Miller once labeled the act of writing a ‘bloody orgasm’. To readers of Black Spring, this mad euphoria is overwhelmingly apparent. The writer, though discussing those always intriguing subjects, tests the limits of patience. The chic Surrealist influence swarming through Paris grasps Miller too well, which causes the objective of Black Spring - destroying any memory of past – to be labeled ‘hifalutin pedantry’. Yet, as I finish sifting personally highlighted passages and lauded reviews, opinion wobbles:

“O the wonderful recesses in the toilet! To them, I owe my knowledge of Boccaccio, or Rabelais, of Petronius, of ‘The Golden Ass’. All my good reading, you might say, was done in the toilet. At the worst, Ulysses, or a detective story. There are passages in Ulysses which can be read only in the toilet – if one wants to extract the full flavor of their content. And this is not to denigrate the talent of the author. This is simply to move him a little closer to the good company of Abelard, Petrarch, Rabelais, Villon, Boccaccio – all the fine, lusty genuine spirits who recognized dung for dung and angels for angels.
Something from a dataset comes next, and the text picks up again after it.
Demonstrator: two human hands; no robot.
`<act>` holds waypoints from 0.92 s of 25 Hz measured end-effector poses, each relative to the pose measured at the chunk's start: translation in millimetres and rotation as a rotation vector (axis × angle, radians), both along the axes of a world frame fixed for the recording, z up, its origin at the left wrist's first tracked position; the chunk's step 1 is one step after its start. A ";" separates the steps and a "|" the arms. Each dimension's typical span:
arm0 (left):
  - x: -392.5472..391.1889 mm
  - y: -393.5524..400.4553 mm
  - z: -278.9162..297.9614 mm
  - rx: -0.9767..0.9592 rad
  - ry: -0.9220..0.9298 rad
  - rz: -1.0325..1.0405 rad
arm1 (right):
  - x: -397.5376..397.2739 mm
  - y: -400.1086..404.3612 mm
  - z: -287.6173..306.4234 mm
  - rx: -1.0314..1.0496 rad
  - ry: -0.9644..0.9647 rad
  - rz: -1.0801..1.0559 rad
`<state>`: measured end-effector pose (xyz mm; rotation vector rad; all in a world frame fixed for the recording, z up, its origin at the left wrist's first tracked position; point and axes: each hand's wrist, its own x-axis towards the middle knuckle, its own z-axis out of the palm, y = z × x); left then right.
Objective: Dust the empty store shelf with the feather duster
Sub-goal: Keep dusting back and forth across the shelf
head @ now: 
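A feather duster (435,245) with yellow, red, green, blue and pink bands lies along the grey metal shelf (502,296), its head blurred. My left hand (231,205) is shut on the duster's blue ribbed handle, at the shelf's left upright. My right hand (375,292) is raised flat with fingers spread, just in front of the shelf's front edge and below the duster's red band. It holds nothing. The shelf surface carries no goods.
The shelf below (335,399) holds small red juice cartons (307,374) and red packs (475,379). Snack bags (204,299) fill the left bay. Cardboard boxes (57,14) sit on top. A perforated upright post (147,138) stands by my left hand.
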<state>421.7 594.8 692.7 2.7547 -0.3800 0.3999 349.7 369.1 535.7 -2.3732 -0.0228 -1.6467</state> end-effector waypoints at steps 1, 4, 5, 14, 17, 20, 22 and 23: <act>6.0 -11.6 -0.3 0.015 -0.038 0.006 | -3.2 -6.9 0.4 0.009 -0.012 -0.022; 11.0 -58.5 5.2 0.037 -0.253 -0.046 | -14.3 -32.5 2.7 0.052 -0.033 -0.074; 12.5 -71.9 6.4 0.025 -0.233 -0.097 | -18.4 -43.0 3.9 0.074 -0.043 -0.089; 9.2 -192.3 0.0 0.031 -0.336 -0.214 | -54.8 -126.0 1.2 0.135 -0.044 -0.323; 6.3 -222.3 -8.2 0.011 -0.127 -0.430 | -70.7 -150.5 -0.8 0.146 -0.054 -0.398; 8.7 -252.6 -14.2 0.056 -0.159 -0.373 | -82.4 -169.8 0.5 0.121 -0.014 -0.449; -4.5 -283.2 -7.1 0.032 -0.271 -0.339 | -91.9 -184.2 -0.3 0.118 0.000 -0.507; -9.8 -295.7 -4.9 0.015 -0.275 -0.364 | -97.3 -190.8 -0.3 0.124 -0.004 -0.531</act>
Fine company, and no rari nantes in gurgite vasto. And the most ramshackle toilet, the more dilapidated it be, the better. (Same for urinals.) To enjoy Rabelais, for example – such a passage as ‘How to Rebuild The Walls of Paris’ – I recommend a plain, country toilet, a little out-house in the corn patch, with a crescent silver of light coming through the door. No buttons to push, no chain to pull, no pink toilet paper. Just a rough-carved seat big enough frame your behind, and two other holes of dimensions suitable for other behinds. If you can bring a friend along and have him sit beside you, excellent! A good book is always more enjoyable in good company. A beautiful half-hour you can while away sitting in the out-house with a friend – a half-hour which will remain with you all your life, and the book it contained, and the odor thereof.”